Das ist unangenehm für jeden, der seinen Arbeitsplatz verliert und es gefährdet den sozialen Frieden. Nur hier ist die Situation eben jetzt eine andere als in all den vergangenen Jahren. Denn wir erleben eine Wirtschaft, und zwar nicht nur in den USA, sondern auch in Europa, die sich erkennbar abschwächt, aber keinerlei Anzeichen einer Schwäche am Arbeitsmarkt zeigt. Was bisher an Entlassungen angekündigt wurde, ist nur wünschenswert und kann hier und da den Mangel an Fachkräften beseitigen. Noch immer kommen auf zwei offene Stellen in USA ein Arbeitsloser.

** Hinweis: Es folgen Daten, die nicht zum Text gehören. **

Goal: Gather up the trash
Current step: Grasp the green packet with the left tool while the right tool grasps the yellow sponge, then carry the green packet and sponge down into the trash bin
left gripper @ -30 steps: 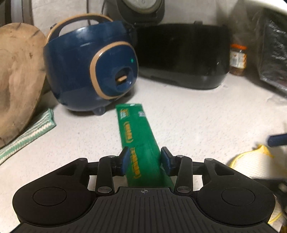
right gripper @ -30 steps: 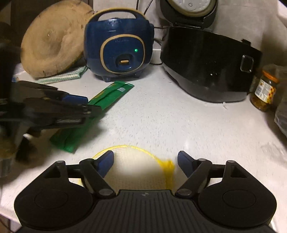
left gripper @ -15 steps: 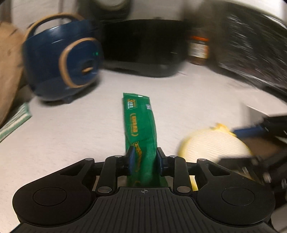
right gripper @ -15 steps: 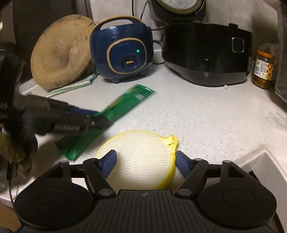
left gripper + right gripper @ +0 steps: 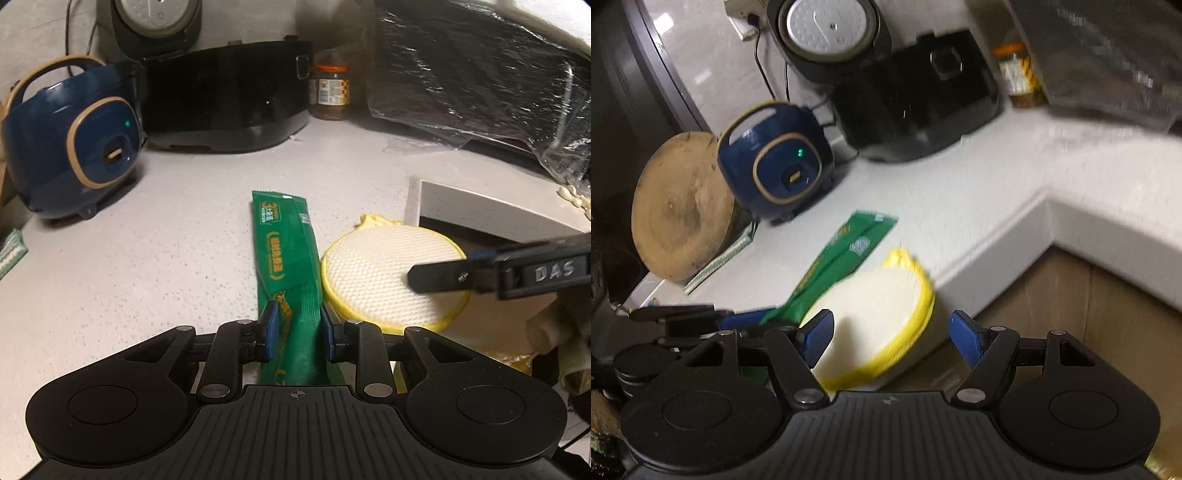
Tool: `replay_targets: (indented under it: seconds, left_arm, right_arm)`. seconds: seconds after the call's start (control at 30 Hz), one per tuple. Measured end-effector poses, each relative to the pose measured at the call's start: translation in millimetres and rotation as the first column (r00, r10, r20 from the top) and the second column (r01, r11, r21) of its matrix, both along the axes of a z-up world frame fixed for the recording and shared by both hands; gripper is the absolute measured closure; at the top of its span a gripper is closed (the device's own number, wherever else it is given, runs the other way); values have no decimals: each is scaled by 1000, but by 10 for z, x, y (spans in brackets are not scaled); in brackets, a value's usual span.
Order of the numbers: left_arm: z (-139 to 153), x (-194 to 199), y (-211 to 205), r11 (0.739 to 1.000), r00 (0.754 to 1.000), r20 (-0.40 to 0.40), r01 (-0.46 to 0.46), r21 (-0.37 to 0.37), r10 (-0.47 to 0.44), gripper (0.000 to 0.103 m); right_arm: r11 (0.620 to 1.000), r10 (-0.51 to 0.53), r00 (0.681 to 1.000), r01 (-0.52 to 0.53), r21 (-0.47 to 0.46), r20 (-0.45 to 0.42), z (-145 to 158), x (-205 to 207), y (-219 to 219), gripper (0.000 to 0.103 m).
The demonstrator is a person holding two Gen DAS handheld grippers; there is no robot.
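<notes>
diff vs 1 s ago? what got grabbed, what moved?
Left tongs closed onto the green wrapper and now pinch it. Right tongs have been closing around the yellow-rimmed round pad, right pad not yet touching; pad and wrapper now sit at the counter edge over the cardboard box. Blue cooker, black cooker and jar unchanged.

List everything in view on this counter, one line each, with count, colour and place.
green wrapper: one, green with orange print, flat on the counter, near end between the left gripper's pads
round pad: one, white mesh with yellow rim, just right of the wrapper at the counter's edge
small cooker: one, navy with tan trim, back left
large cooker: one, black, lid up, back centre
jar: one, orange lid, right of the large cooker
chopping block: one, round, wooden, left of the small cooker
cardboard box: one, brown, below the counter edge
left gripper: shut on the wrapper
right gripper: jaws closing around the pad, not yet pressing
</notes>
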State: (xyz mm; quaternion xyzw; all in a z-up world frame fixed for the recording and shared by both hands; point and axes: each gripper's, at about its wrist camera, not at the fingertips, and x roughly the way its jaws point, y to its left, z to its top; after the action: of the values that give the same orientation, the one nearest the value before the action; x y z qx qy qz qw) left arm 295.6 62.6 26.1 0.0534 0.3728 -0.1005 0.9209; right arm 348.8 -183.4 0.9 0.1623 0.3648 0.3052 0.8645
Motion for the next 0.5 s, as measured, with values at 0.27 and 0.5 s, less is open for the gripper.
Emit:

Bei den Preisen drückt der Schuh
Die Menschen sind also nicht von Arbeitslosigkeit bedroht, sondern können sich mit dem Lohn ihres derzeit doch ziemlich sicheren Arbeitsplatzes die steigenden Preise kaum mehr leisten. Kurzum: Der Schuh drückt diesmal woanders: nicht bei der Angst um den Arbeitsplatz, sondern bei der Inflation. In einer solchen Situation kann die US-Notenbank sich voll auf die Inflationsbekämpfung konzentrieren. Banken kann man mit partiellen Eingriffen retten.
Doch selbst das wird man wahrscheinlich nicht tun, sondern wie bei der Silicon Valley Bank nur die Einlagen der Kunden garantieren. Die Zinssenkungshoffnungen, die auch der Markt schon wieder eingepreist hat, sind damit vollkommen verfrüht. Das wurde mit der Zinsentscheidung am 22. März deutlich und wird in den kommenden Monaten weiter erkennbar werden. Wenn es in die Köpfe aller durchsickert, könnte das schon zu deutlichen Enttäuschungen an den Märkten führen.